TITLE:
Pseudo DNA Sequence Generation of Non-Coding Distributions Using Variant Maps on Cellular Automata
AUTHORS:
Jeffrey Zheng, Jin Luo, Wei Zhou
KEYWORDS:
Large Noncoding; DNA Analysis; Stream Cipher; HC-256; Binary to DNA; Pseudo DNA Sequence; Visual Distribution; Variant Map
JOURNAL NAME:
Applied Mathematics,
Vol.5 No.1,
January
14,
2014
ABSTRACT:
In a recent decade, many
DNA sequencing projects are developed on cells, plants and animals over the
world into huge DNA databases. Researchers notice that mammalian genomes encoding
thousands of large noncoding RNAs (lncRNAs), interact with chromatin regulatory
complexes, and are thought to play a role in localizing these complexes to
target loci across the genome. It is a challenge target using higher
dimensional tools to organize various complex interactive properties as
visual maps. In this paper, a Pseudo DNA Variant MapPDVM is proposed following
Cellular Automata to represent multiple
maps that use four Meta symbols as well as DNA or RNA representations. The system architecture of key components and the core mechanism on the PDVM are described.
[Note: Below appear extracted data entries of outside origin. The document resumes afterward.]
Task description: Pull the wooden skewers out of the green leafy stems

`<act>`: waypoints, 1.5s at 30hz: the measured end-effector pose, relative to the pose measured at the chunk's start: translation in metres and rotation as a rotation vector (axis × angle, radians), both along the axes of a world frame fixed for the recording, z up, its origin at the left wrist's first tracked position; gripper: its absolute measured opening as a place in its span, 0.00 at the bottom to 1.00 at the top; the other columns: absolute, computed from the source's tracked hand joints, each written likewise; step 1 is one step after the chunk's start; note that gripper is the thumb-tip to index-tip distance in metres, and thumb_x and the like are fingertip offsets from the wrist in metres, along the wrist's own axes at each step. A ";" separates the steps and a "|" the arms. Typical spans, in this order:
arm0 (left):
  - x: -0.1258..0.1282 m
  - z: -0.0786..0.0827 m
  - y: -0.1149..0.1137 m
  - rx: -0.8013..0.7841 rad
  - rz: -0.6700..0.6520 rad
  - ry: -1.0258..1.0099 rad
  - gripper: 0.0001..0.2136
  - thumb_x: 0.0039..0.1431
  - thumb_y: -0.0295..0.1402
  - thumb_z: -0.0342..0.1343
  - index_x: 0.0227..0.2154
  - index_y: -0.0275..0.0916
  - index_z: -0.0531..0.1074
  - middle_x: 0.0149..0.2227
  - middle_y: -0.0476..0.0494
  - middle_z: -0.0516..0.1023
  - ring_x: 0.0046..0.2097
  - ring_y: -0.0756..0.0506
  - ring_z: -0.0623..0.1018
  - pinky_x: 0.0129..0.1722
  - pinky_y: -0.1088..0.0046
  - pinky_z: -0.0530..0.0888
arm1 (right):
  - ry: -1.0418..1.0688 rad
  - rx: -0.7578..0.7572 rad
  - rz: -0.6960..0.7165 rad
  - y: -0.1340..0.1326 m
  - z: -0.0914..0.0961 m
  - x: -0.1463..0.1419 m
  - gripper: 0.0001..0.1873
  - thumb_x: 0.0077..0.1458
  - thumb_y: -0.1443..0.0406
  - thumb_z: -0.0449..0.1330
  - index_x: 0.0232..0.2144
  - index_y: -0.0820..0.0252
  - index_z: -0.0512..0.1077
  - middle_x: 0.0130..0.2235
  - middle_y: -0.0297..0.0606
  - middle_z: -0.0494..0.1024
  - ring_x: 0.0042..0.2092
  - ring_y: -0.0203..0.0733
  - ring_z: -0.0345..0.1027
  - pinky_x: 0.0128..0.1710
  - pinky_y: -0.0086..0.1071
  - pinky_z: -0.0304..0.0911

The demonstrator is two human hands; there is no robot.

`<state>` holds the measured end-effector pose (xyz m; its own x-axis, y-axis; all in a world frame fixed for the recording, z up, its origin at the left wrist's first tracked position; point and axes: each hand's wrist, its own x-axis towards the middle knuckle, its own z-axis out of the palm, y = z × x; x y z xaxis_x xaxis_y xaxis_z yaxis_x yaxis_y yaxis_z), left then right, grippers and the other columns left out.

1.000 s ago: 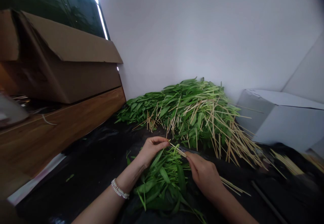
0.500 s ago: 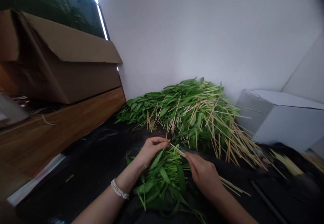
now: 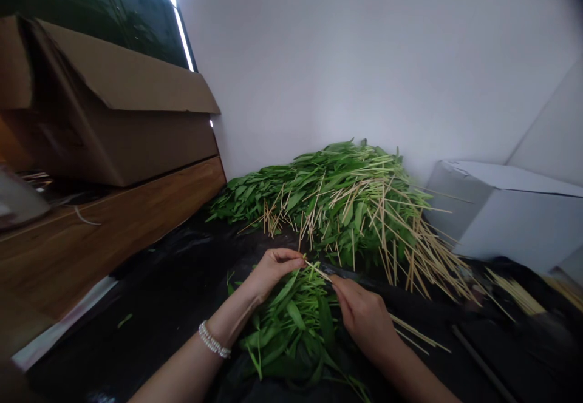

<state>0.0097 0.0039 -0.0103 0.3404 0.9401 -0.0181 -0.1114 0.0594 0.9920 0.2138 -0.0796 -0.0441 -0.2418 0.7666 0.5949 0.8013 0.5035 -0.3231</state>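
My left hand, with a white beaded bracelet at the wrist, is closed in a pinch on a small green stem end. My right hand is closed round thin bamboo skewers, whose tips reach the left fingertips. More skewer ends stick out behind the right hand. How many it grips is hidden. Beneath both hands lies a loose heap of leafy green stems.
A big pile of leafy greens with many skewers lies against the white wall. Black plastic sheeting covers the floor. An open cardboard box stands on wood at left, a white box at right. Another skewer bundle lies far right.
My right hand has shifted slightly left and down along the skewers, closer to the left fingertips. My left hand has barely moved and keeps its pinch.
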 end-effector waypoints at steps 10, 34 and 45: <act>0.004 0.003 -0.006 -0.008 -0.098 0.056 0.11 0.40 0.37 0.68 0.26 0.35 0.79 0.26 0.47 0.78 0.30 0.50 0.74 0.35 0.75 0.69 | -0.010 -0.029 0.016 -0.002 0.002 -0.005 0.17 0.61 0.71 0.44 0.47 0.60 0.69 0.38 0.41 0.78 0.41 0.42 0.74 0.42 0.33 0.68; 0.010 0.001 -0.010 0.140 -0.165 0.127 0.11 0.41 0.38 0.67 0.23 0.34 0.79 0.26 0.47 0.76 0.29 0.50 0.72 0.32 0.76 0.68 | 0.019 -0.035 0.006 -0.001 0.004 -0.016 0.15 0.62 0.69 0.44 0.40 0.59 0.71 0.34 0.39 0.79 0.36 0.39 0.75 0.36 0.28 0.67; -0.002 -0.009 0.011 0.520 0.028 0.463 0.12 0.56 0.40 0.56 0.34 0.40 0.79 0.36 0.41 0.80 0.41 0.42 0.76 0.45 0.68 0.68 | 0.127 0.013 -0.218 0.002 0.022 0.017 0.13 0.63 0.65 0.43 0.39 0.57 0.68 0.30 0.34 0.77 0.29 0.36 0.73 0.27 0.25 0.62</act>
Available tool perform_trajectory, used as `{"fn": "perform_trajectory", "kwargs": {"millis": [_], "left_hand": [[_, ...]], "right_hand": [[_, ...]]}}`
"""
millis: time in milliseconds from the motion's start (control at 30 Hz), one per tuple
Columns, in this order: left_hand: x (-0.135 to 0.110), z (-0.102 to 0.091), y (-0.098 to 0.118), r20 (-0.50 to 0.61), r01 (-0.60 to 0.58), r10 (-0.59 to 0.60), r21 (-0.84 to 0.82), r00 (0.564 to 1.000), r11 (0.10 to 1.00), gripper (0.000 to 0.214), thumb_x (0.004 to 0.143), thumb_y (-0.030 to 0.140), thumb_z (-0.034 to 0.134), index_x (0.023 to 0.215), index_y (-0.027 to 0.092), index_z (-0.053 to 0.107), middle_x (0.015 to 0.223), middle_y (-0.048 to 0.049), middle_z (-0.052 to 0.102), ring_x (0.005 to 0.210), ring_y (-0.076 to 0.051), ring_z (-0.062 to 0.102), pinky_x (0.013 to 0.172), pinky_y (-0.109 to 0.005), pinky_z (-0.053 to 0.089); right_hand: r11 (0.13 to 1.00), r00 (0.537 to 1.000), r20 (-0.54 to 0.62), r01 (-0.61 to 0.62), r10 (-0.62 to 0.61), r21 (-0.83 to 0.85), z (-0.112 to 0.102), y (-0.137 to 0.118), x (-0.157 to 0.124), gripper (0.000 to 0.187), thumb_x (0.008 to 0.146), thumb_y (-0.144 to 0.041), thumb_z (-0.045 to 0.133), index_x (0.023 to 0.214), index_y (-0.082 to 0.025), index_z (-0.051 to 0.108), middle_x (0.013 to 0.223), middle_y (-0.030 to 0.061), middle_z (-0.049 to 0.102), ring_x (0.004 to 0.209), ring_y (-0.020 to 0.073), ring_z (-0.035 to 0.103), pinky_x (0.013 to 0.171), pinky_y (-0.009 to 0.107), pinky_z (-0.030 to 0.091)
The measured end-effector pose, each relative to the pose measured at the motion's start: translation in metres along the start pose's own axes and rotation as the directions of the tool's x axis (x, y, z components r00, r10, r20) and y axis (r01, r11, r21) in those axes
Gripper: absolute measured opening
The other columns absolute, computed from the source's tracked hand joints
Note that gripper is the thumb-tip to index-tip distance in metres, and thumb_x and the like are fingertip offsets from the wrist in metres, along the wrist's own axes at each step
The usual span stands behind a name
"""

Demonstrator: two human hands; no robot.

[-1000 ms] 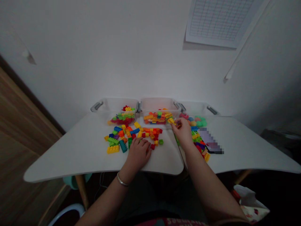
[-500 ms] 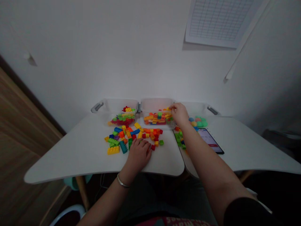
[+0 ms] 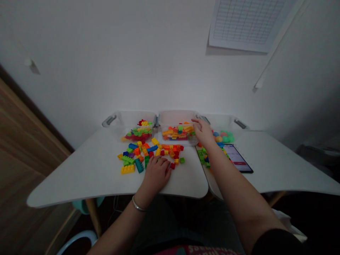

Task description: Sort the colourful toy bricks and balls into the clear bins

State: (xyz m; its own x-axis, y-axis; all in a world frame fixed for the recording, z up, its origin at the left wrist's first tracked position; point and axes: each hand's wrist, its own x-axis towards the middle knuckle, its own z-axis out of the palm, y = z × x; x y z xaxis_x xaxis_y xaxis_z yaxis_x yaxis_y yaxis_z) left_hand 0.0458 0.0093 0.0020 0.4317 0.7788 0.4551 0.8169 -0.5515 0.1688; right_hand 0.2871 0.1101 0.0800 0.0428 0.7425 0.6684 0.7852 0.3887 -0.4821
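Note:
My left hand (image 3: 156, 175) rests palm down on the white table, its fingertips over a loose pile of plastic building bricks (image 3: 148, 152) in yellow, orange, blue, green and red. Whether those fingers grip a brick is hidden. My right hand (image 3: 203, 132) sits at the near rim of the middle clear plastic bin (image 3: 176, 118), next to its orange and yellow bricks (image 3: 176, 133). No brick shows in that hand.
A clear bin (image 3: 130, 120) with green, red and yellow bricks stands to the left, and another (image 3: 224, 122) with coloured balls to the right. A phone (image 3: 237, 158) and more bricks (image 3: 204, 158) lie on the right table. Two tabletops meet in the middle.
My right hand has come down and back from over the middle bin to its near rim. The yellow brick it held a second ago no longer shows. My left hand has not moved.

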Motion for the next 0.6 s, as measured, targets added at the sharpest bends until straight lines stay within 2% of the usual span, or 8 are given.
{"fn": "perform_trajectory", "kwargs": {"millis": [100, 167, 233, 300, 433, 600], "left_hand": [[0.000, 0.000, 0.000, 0.018, -0.006, 0.006, 0.008, 1.000, 1.000, 0.021, 0.087, 0.026, 0.052, 0.100, 0.020, 0.067, 0.107, -0.0085, 0.068, 0.110, -0.027, 0.054, 0.103, -0.050, 0.037], [0.000, 0.000, 0.000, 0.022, -0.009, 0.009, 0.009, 1.000, 1.000, 0.022, 0.088, 0.027, 0.051, 0.102, 0.020, 0.067, 0.108, -0.0089, 0.067, 0.110, -0.027, 0.054, 0.104, -0.050, 0.037], [0.001, 0.000, 0.000, 0.027, -0.004, 0.004, 0.006, 1.000, 1.000, 0.023, 0.088, 0.027, 0.052, 0.102, 0.019, 0.067, 0.109, -0.0089, 0.067, 0.111, -0.027, 0.054, 0.104, -0.050, 0.036], [0.001, 0.000, 0.000, 0.031, 0.003, -0.003, 0.001, 1.000, 1.000, 0.022, 0.087, 0.027, 0.053, 0.102, 0.019, 0.067, 0.110, -0.0086, 0.067, 0.112, -0.027, 0.053, 0.104, -0.050, 0.036], [0.000, 0.001, 0.000, 0.028, 0.005, -0.005, -0.002, 1.000, 1.000, 0.022, 0.086, 0.025, 0.054, 0.102, 0.019, 0.067, 0.110, -0.0084, 0.068, 0.112, -0.027, 0.053, 0.104, -0.050, 0.037], [0.000, 0.002, 0.000, 0.014, 0.005, -0.005, 0.000, 1.000, 1.000, 0.022, 0.085, 0.025, 0.054, 0.102, 0.020, 0.068, 0.109, -0.0083, 0.067, 0.111, -0.027, 0.053, 0.104, -0.050, 0.037]], "right_hand": [[0.999, 0.992, -0.119, -0.049, 0.049, 0.000, -0.011, 0.002, -0.013, 0.036, 0.085, -0.026, 0.043, 0.113, -0.015, 0.063, 0.115, 0.0117, 0.067, 0.110, 0.0251, 0.058, 0.099, 0.042, 0.042], [0.995, 0.985, -0.148, -0.096, 0.090, -0.037, -0.017, 0.005, -0.025, 0.036, 0.085, -0.026, 0.042, 0.111, -0.013, 0.063, 0.112, 0.0127, 0.067, 0.107, 0.0249, 0.059, 0.097, 0.041, 0.043], [0.979, 0.984, -0.106, -0.157, 0.144, -0.129, -0.022, 0.009, -0.038, 0.034, 0.086, -0.026, 0.043, 0.108, -0.013, 0.064, 0.110, 0.0133, 0.068, 0.104, 0.0252, 0.060, 0.094, 0.040, 0.044], [0.936, 0.977, -0.006, -0.205, 0.212, -0.286, -0.025, 0.012, -0.051, 0.031, 0.086, -0.027, 0.047, 0.106, -0.014, 0.066, 0.108, 0.0134, 0.069, 0.102, 0.0261, 0.060, 0.091, 0.038, 0.045], [0.781, 0.925, 0.155, -0.194, 0.347, -0.593, -0.027, 0.012, -0.076, 0.030, 0.086, -0.032, 0.052, 0.103, -0.015, 0.069, 0.103, 0.0145, 0.069, 0.097, 0.0289, 0.061, 0.085, 0.039, 0.044], [0.681, 0.934, 0.122, -0.152, 0.337, -0.717, -0.020, 0.005, -0.099, 0.035, 0.082, -0.040, 0.058, 0.099, -0.012, 0.071, 0.106, 0.0170, 0.069, 0.111, 0.0348, 0.052, 0.097, 0.047, 0.034]]}}
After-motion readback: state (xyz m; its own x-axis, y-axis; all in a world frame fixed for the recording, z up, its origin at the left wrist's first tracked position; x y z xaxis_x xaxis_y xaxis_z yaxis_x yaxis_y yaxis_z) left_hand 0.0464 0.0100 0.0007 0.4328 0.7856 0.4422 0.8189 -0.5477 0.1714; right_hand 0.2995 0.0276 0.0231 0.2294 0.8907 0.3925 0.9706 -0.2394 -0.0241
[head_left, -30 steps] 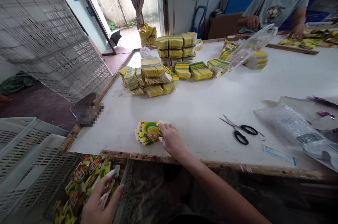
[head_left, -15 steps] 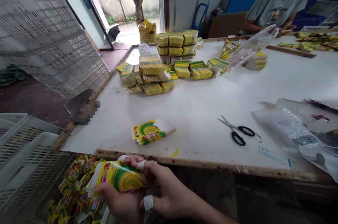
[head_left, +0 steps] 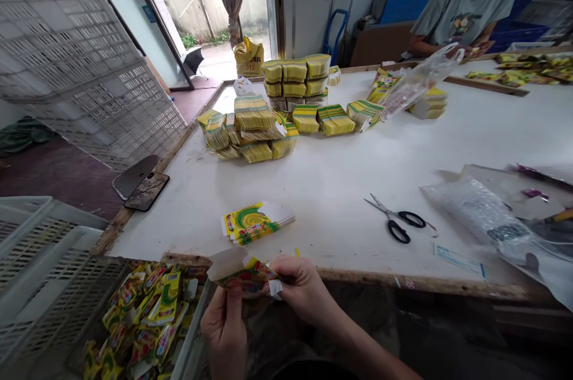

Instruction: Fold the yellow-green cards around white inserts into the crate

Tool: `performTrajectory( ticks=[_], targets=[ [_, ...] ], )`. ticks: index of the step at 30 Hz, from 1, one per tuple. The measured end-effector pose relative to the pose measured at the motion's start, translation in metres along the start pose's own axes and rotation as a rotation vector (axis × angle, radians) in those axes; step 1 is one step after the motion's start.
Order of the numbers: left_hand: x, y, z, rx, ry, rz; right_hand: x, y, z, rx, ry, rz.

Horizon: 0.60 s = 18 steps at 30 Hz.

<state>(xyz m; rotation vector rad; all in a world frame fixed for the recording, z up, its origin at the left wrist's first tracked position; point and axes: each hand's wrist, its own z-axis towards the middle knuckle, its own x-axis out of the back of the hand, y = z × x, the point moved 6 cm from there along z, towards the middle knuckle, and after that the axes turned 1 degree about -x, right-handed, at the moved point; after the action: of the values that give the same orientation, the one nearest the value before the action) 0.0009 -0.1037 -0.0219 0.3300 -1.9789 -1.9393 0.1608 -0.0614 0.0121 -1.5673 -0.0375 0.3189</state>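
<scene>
Just in front of the table's near edge, both hands hold a small printed carton (head_left: 246, 278) in yellow, green and red. Its pale inner side and a raised flap show. My left hand (head_left: 226, 320) pinches its lower left side between thumb and fingers. My right hand (head_left: 302, 287), with white tape on a digit, is closed on its right end. Beyond them on the table lies a small stack of flat yellow-green cartons (head_left: 250, 222). Below left, a crate (head_left: 190, 332) contains many folded cartons (head_left: 143, 320).
Scissors (head_left: 396, 219) lie on the white table (head_left: 331, 189), left of bubble wrap (head_left: 478, 213). Bundled cartons (head_left: 295, 73) stand farther back. A phone (head_left: 147, 191) rests at the left edge. Plastic crates (head_left: 54, 284) stand at left. A co-worker (head_left: 461, 25) sits at far right.
Both hands have drawn a little right and changed grip. The carton in them, earlier swirl side up, now shows its pale inside and flap. More of the crate's cartons are visible.
</scene>
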Motion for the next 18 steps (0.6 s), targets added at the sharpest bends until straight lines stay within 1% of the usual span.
performTrajectory(
  ticks=[2, 4, 5, 6, 7, 9, 11, 12, 13, 14, 15, 16, 17, 18],
  targets=[
    [0.001, -0.001, 0.003, 0.031, -0.035, -0.037, 0.007, -0.007, -0.001, 0.038, 0.005, -0.082],
    [-0.004, 0.008, 0.007, 0.033, -0.137, -0.129, 0.01, -0.016, -0.002, 0.089, -0.038, -0.199],
    [-0.005, 0.016, 0.008, 0.005, -0.185, -0.17, 0.01, -0.021, -0.003, 0.12, -0.077, -0.29],
    [-0.005, 0.023, 0.01, -0.041, -0.211, -0.182, 0.011, -0.026, -0.004, 0.148, -0.126, -0.393],
    [-0.002, 0.03, 0.011, -0.103, -0.21, -0.151, 0.011, -0.029, -0.005, 0.171, -0.171, -0.491],
    [0.008, 0.041, 0.012, -0.252, -0.159, 0.004, 0.013, -0.033, -0.006, 0.196, -0.219, -0.619],
    [0.017, 0.047, 0.012, -0.37, -0.115, 0.15, 0.019, -0.036, -0.006, 0.211, -0.2, -0.63],
    [0.019, 0.048, 0.014, -0.395, -0.135, 0.169, 0.022, -0.037, -0.005, 0.224, -0.172, -0.615],
    [0.019, 0.048, 0.016, -0.385, -0.176, 0.146, 0.025, -0.038, -0.005, 0.247, -0.144, -0.607],
    [0.019, 0.048, 0.02, -0.333, -0.235, 0.089, 0.027, -0.039, -0.004, 0.279, -0.123, -0.619],
    [0.017, 0.046, 0.023, -0.253, -0.309, 0.014, 0.028, -0.04, -0.005, 0.32, -0.111, -0.658],
    [0.015, 0.046, 0.026, -0.164, -0.377, -0.057, 0.028, -0.042, -0.005, 0.368, -0.11, -0.724],
    [0.014, 0.046, 0.029, -0.091, -0.417, -0.095, 0.027, -0.044, -0.006, 0.42, -0.123, -0.807],
    [0.011, 0.046, 0.031, -0.031, -0.456, -0.087, 0.024, -0.045, -0.007, 0.474, -0.148, -0.891]
  ],
)
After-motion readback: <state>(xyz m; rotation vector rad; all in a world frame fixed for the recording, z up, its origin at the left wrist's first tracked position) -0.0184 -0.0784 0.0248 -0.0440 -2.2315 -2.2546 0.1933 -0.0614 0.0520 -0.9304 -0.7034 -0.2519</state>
Key modules, equations and their I/O parameters are discussed. Applying the
PDVM, two sets of real DNA sequences from both the sample human (noncoding DNA) and corn (coding DNA) genomes are
collected in comparison with two sets of pseudo DNA sequences generated by a
stream cipher HC-256 under different modes to show their intrinsic properties in higher levels of similar relationships
among relevant DNA sequences on 2D maps. Sample 2D maps are listed
and their characteristics are illustrated under a controllable environment. Various distributions can be observed on both
noncoding and coding conditions from their symmetric properties on 2D maps.